» What this task involves
Which lines in the data below contain the word "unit"? Return each of them.
--- Material for this exercise ---
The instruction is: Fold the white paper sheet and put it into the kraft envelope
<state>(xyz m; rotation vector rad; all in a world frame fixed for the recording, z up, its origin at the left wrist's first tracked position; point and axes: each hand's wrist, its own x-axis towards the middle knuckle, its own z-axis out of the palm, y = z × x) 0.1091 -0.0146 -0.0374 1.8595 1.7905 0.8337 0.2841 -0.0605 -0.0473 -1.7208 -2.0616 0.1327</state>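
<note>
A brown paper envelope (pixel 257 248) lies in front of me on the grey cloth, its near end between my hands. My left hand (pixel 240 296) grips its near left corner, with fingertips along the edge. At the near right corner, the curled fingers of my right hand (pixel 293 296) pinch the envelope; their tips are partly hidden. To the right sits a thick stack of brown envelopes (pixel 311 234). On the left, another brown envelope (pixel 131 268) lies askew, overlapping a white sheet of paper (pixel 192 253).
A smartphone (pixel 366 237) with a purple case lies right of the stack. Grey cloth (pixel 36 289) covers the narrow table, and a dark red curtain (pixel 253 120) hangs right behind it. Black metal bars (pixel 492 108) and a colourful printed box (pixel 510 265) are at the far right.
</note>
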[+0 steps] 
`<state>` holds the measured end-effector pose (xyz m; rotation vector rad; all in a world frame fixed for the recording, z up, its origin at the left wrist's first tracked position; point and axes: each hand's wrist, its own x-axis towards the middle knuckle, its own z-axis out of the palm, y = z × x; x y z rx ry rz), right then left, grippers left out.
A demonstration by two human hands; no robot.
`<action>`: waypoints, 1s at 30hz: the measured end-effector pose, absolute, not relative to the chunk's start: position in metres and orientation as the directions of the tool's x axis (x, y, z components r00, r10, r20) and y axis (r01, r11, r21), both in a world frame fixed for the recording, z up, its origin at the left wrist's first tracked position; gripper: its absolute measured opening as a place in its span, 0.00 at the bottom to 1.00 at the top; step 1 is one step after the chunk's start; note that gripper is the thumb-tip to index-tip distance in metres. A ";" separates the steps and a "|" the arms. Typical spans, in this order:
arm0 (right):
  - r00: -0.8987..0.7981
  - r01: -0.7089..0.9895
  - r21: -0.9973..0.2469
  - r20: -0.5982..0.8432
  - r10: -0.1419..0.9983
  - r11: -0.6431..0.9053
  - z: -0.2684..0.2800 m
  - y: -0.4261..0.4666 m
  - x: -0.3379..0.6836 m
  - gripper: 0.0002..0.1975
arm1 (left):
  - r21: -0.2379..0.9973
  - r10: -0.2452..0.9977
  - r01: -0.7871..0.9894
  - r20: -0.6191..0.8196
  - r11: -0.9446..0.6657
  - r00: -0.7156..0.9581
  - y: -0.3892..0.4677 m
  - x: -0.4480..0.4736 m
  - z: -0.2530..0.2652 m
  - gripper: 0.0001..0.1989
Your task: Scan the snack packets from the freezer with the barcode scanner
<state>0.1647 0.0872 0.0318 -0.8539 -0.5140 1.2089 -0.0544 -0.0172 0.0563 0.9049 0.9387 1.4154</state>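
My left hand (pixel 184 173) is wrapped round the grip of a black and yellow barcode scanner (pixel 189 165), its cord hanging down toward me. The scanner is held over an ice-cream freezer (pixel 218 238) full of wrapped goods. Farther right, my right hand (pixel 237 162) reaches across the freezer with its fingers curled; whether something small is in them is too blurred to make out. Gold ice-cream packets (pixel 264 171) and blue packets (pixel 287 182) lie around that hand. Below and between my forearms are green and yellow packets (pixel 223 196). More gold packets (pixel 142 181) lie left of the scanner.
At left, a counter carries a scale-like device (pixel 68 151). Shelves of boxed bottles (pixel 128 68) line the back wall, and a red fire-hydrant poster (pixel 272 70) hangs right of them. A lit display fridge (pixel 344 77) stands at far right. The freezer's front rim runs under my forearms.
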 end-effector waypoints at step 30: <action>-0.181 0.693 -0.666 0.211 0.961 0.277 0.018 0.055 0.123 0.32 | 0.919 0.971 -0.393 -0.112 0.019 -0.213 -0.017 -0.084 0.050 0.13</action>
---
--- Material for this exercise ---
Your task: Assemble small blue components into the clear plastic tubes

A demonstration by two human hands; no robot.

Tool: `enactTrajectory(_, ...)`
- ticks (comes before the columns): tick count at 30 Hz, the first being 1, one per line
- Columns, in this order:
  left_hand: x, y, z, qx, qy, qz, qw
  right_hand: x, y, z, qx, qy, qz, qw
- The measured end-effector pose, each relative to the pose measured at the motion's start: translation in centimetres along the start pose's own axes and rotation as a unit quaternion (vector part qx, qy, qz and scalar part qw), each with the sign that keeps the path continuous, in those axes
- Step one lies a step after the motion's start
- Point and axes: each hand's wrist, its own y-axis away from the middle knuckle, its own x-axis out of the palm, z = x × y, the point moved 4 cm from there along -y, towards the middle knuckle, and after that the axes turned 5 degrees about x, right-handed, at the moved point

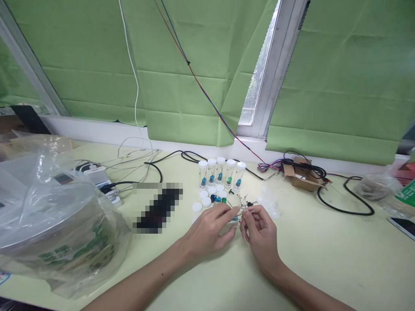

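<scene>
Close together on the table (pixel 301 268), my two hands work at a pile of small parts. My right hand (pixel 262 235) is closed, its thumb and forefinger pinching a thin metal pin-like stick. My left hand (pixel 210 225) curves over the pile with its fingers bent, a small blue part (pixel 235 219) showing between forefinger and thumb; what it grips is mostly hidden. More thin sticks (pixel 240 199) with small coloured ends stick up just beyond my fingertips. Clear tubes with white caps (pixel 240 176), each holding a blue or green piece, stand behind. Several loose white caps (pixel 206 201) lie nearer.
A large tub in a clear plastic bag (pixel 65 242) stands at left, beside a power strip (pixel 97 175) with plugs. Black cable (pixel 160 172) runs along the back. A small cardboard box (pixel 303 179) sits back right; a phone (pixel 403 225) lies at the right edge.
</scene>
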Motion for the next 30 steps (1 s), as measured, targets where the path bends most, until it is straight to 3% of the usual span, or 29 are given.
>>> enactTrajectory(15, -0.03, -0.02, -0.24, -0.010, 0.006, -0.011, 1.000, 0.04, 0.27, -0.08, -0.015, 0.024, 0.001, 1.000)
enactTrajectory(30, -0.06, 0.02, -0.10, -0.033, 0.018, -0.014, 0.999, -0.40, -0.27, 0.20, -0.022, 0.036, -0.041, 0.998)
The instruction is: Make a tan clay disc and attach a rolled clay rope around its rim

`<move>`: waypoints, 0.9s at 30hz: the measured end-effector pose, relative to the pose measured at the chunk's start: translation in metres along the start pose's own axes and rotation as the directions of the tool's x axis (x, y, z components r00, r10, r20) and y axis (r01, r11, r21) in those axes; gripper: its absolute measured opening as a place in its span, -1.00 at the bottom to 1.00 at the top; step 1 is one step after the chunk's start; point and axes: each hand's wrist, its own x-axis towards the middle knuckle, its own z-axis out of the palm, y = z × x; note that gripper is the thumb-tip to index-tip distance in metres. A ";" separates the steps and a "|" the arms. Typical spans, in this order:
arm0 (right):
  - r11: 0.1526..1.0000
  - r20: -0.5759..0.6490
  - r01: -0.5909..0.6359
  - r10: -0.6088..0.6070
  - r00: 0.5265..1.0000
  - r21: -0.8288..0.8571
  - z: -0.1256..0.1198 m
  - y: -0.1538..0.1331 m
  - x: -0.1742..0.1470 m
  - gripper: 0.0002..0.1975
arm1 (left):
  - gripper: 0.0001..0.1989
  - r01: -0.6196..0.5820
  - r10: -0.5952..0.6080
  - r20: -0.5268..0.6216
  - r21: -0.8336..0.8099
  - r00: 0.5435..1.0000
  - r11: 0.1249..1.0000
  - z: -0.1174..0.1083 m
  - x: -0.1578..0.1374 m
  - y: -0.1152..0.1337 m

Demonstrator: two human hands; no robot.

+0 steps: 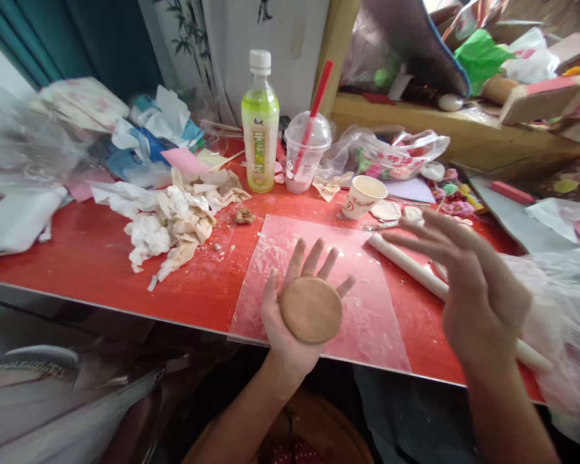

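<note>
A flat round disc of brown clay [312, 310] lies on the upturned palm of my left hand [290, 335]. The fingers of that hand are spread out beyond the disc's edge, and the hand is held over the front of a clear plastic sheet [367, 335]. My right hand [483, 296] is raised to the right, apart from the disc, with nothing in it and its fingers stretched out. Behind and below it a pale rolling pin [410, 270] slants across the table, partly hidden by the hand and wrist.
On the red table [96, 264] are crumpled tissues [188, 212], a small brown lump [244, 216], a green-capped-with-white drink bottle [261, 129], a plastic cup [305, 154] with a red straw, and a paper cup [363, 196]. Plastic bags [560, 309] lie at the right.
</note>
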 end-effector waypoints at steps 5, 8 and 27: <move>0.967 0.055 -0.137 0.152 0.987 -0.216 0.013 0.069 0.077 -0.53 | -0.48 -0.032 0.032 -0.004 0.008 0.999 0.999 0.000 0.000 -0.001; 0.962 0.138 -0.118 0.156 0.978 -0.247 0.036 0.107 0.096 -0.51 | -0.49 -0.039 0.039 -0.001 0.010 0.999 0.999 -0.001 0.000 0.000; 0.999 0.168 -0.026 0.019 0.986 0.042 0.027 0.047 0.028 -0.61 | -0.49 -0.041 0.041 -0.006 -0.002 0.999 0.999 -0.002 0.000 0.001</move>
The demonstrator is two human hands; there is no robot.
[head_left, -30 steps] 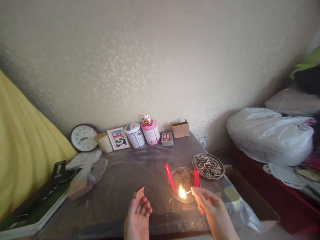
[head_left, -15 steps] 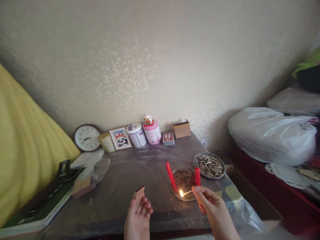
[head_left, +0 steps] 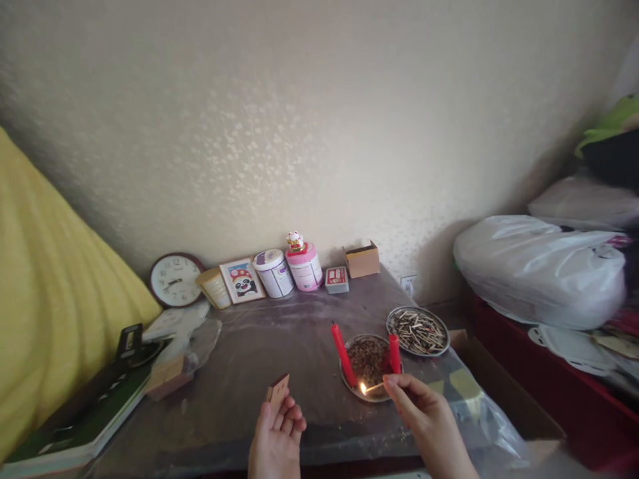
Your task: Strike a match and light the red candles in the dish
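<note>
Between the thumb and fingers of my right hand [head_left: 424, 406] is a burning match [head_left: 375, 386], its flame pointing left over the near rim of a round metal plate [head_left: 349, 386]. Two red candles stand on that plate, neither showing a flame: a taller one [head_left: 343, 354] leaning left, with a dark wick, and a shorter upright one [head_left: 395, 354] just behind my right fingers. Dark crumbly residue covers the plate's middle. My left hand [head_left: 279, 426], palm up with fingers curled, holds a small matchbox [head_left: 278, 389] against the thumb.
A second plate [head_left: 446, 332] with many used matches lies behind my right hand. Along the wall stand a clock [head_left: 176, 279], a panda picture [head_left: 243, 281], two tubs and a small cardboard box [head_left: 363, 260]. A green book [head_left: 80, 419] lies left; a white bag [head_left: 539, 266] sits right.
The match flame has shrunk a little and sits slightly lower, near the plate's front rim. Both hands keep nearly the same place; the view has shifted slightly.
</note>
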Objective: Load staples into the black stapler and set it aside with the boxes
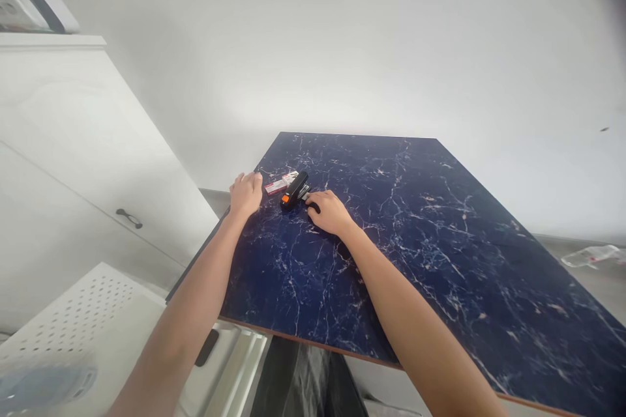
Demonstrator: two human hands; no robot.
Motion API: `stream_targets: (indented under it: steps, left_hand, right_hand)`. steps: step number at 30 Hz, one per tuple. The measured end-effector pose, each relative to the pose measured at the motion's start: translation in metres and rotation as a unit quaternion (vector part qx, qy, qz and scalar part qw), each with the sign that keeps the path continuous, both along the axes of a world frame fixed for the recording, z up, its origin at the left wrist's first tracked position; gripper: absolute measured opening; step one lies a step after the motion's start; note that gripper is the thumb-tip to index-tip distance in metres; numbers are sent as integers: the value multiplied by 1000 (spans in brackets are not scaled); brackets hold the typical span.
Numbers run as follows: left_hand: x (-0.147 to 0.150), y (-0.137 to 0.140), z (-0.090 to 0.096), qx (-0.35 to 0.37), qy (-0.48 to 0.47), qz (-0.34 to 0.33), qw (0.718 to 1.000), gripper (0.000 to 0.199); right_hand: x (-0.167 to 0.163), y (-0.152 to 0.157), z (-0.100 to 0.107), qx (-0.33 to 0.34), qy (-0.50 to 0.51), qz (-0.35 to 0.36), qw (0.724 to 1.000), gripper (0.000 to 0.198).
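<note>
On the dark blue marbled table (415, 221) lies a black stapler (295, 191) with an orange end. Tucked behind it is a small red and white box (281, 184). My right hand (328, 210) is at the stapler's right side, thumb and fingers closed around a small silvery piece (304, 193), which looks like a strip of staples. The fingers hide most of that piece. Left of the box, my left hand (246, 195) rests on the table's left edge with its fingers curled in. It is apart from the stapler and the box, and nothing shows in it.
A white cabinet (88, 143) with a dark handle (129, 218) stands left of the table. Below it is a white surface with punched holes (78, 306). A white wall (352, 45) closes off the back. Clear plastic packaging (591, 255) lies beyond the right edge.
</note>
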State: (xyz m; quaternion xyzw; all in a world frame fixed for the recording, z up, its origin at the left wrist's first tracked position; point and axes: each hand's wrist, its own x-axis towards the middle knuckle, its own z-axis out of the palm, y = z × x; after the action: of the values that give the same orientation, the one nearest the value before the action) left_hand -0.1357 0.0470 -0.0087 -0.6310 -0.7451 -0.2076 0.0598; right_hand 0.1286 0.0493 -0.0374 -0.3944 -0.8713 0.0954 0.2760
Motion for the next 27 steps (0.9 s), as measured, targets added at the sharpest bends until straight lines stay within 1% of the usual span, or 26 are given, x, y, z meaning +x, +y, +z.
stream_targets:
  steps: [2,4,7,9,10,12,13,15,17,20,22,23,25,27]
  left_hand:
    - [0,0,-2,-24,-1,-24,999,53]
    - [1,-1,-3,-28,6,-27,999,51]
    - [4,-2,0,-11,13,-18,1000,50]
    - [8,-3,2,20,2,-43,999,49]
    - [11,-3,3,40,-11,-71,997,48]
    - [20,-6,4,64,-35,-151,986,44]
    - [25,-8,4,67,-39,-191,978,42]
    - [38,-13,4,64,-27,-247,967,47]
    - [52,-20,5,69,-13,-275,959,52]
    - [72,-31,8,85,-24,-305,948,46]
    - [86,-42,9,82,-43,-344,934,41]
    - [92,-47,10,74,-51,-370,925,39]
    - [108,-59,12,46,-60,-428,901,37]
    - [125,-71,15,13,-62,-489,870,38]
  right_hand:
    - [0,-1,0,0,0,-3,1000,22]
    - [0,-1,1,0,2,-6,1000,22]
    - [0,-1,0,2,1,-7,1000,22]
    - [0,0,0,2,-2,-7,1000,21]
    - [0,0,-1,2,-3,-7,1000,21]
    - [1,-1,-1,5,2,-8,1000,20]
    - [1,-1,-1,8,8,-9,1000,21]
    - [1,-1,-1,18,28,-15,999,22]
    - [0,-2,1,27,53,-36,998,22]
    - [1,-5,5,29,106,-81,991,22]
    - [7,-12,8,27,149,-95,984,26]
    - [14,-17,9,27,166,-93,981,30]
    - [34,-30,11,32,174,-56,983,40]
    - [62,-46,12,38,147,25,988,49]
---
» Task result
- The measured end-effector pose, each relative to the pose measured at the motion's start: translation in centimetres along the start pose's own axes and rotation as a unit quaternion (vector part qx, qy, qz and scalar part qw), each with the sign that keeps the path continuous, in those axes
Motion API: `stream_targets: (indented under it: steps, left_hand, right_hand)`. steps: step number at 30 Hz, one per tuple. The measured end-effector pose, each relative to the pose measured at the motion's start: translation in metres and rotation as a unit quaternion (vector part qx, qy, qz and scalar part qw), each with the sign that keeps the path continuous, both along the axes of a world frame fixed for the recording, z up, its origin at the left wrist's first tracked position; gripper: absolute measured opening; step one lies a step after the motion's start; note that gripper is the thumb-tip to index-tip distance in metres; numbers are sent as integers: the value multiplied by 1000 (spans in brackets are not scaled); brackets hold the typical span.

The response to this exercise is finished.